What's that old saying about March? In like a lion, out like a lamb? Well, in the Greater Richmond Area,  March 2014 was more like Lion!...Lamb!...Lion chasing lamb!...Lamb!...Just kidding: lion! It was crazy-making. We had days in the 70's followed by snow and ice storms. Scary enough, my mood somewhat mirrored the weather. It didn't help that we had bouts with what I think were two different stomach bugs.

I wish I could write out, in this space, everything I'm thinking and feeling, but fact is: I don't feel like it's appropriate to do so. I'm learning that--as grumpy as it makes me--there are seasons in which the stories that affect me most aren't really mine to tell.

I missed some amazing shots in March. I'd just dropped Cade off at school, one morning, when I drove up on some deer in the woods in front of our house. They didn't even startle: just stood there in the freshly-fallen snow, looking at me. I'm also particularly sorry that I failed to capture Charleigh, clad in red feeted jamas and pink cowboy boots and running down an aisle in Food Lion. I left my camera behind on several other occasions, besides, but here are some photos I did manage to take.

03/08 - The little kids and I visited the Children's Museum of Richmond so they could meet Daniel Tiger. If you're not familiar with Daniel Tiger's Neighborhood on PBS Kids, it's a cartoon based upon The Neighborhood of Make-Believe from Mister Rogers' Neighborhood. We're fans.




Dr. MeMe. Great shot of the haircut she gave herself.




03/09 - The little kids and I attended a party for our friend Maeve's 5th birthday.


03/09 - A couple more from the "Glinda Shoot."



 03/10 - Birthday, ballet outfit from Auntie Jill the tutu maker. Visit her Etsy shop by clicking here.


03/11 - Day at the Metro Richmond Zoo. I took very few photos; it was so stinkin' hot that the animals hardly moved. We bought annual passes, though, so there will be plenty of zoo photos before it's all said and done.


Not a particularly happy moment, but entertaining in its own way. We never did figure out what his problem was,  despite his going on and on about it. Out of character for my Chip of a yumster.

03/15 - Chuck E. Cheese's. Back in February, when I was blogging about Clementine's circus birthday party, I left out the harrowing part about her manifesting, mid-party!, the very first signs of pink eye. We'd promised a trip to Chuck E. Cheese's the day after her party but ended up postponing until March.

It was crowded, and we lost Chip for a few minutes, but Samwise found him: said Chip was encroaching on someone's game by pounding a giant button (hee hee).


Sam and Clementine. I have a photo just like this of Cade's first time in the car with Chuck E.



I quite like the Chuck E. Cheese's art. At $1 for the frame and roughly $.40 for the art, you can't beat it! 

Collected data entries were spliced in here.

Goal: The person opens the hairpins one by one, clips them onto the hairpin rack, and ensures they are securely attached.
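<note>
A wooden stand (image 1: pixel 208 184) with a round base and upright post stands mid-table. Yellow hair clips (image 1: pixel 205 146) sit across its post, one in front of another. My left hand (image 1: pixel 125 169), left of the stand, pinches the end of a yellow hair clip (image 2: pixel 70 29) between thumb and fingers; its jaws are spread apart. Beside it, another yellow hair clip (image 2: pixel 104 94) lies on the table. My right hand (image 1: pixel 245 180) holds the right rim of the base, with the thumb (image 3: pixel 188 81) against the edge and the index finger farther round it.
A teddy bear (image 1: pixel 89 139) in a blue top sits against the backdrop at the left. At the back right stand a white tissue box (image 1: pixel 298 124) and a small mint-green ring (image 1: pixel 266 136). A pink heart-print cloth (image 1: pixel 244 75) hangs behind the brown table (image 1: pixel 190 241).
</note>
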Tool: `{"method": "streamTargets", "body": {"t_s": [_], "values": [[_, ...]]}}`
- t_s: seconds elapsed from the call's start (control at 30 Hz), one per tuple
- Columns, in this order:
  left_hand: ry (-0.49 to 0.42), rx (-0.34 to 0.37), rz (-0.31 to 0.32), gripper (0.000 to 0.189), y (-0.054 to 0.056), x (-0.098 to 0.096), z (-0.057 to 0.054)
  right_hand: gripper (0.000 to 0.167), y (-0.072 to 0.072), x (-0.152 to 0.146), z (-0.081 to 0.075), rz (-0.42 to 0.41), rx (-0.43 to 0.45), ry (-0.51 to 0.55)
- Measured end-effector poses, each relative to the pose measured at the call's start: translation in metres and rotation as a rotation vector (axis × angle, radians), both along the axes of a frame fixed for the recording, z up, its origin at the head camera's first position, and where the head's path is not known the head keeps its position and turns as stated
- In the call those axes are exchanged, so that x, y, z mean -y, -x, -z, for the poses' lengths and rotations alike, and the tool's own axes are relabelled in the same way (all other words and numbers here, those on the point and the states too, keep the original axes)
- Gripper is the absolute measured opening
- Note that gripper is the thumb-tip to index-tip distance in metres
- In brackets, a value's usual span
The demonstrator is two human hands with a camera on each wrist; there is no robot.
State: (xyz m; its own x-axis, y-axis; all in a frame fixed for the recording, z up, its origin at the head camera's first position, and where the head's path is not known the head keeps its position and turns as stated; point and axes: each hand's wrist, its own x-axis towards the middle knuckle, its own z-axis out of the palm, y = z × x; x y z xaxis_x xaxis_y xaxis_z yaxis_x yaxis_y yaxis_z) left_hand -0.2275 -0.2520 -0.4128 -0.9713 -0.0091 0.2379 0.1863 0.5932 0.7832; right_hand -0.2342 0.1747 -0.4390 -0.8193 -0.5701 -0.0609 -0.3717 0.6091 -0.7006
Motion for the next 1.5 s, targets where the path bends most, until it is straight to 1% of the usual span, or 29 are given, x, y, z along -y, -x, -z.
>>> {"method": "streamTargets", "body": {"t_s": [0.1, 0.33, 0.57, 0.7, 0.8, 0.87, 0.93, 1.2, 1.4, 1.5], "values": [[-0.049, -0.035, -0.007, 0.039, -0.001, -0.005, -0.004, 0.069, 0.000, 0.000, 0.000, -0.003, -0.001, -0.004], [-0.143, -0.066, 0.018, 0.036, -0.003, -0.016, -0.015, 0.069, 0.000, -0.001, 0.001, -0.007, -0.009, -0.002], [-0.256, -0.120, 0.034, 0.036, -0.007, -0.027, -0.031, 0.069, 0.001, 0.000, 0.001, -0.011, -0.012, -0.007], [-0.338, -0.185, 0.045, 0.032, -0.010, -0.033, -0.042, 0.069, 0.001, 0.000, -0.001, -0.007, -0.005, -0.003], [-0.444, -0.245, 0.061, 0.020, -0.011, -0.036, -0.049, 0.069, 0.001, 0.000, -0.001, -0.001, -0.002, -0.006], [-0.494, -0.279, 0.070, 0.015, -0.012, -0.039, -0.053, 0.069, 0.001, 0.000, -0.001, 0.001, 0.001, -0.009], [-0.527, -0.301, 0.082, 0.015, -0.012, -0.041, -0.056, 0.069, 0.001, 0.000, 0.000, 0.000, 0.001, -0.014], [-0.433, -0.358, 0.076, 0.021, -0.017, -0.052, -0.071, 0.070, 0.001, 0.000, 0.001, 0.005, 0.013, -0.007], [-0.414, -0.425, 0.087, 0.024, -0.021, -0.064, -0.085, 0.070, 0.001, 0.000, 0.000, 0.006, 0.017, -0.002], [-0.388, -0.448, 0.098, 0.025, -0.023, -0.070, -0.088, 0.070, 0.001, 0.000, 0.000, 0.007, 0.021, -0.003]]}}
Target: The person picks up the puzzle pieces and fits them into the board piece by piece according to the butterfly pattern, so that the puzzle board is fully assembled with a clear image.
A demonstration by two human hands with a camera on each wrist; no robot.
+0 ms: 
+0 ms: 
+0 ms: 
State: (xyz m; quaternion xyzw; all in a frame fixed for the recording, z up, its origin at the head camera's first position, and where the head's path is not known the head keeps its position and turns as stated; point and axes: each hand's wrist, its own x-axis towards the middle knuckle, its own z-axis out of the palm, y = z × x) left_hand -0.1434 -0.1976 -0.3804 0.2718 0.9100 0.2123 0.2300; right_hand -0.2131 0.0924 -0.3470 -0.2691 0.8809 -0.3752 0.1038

03/19 - Cade and I survived the science fair again, this year. Both he and Maddie (the babysitter for our small group) earned second-place ribbons.



09/22 - Jim had never been to Busch Gardens in Williamsburg, and I hadn't been for many years (7? 8?). We know we're not going to be able to vacation like we did, last year, so we bought summer passes. Cade was with us, too, but he and his friend Phillip were off doing their own thing.


The Mom I Want to Be

The Wife I Am ;)



Chip's New (to him) Kicks



Charleigh's face!

A close-up: LOVE it!



 03/27 - Fun in the back yard.




I'm thrilled that Chip can walk around the back yard, this year.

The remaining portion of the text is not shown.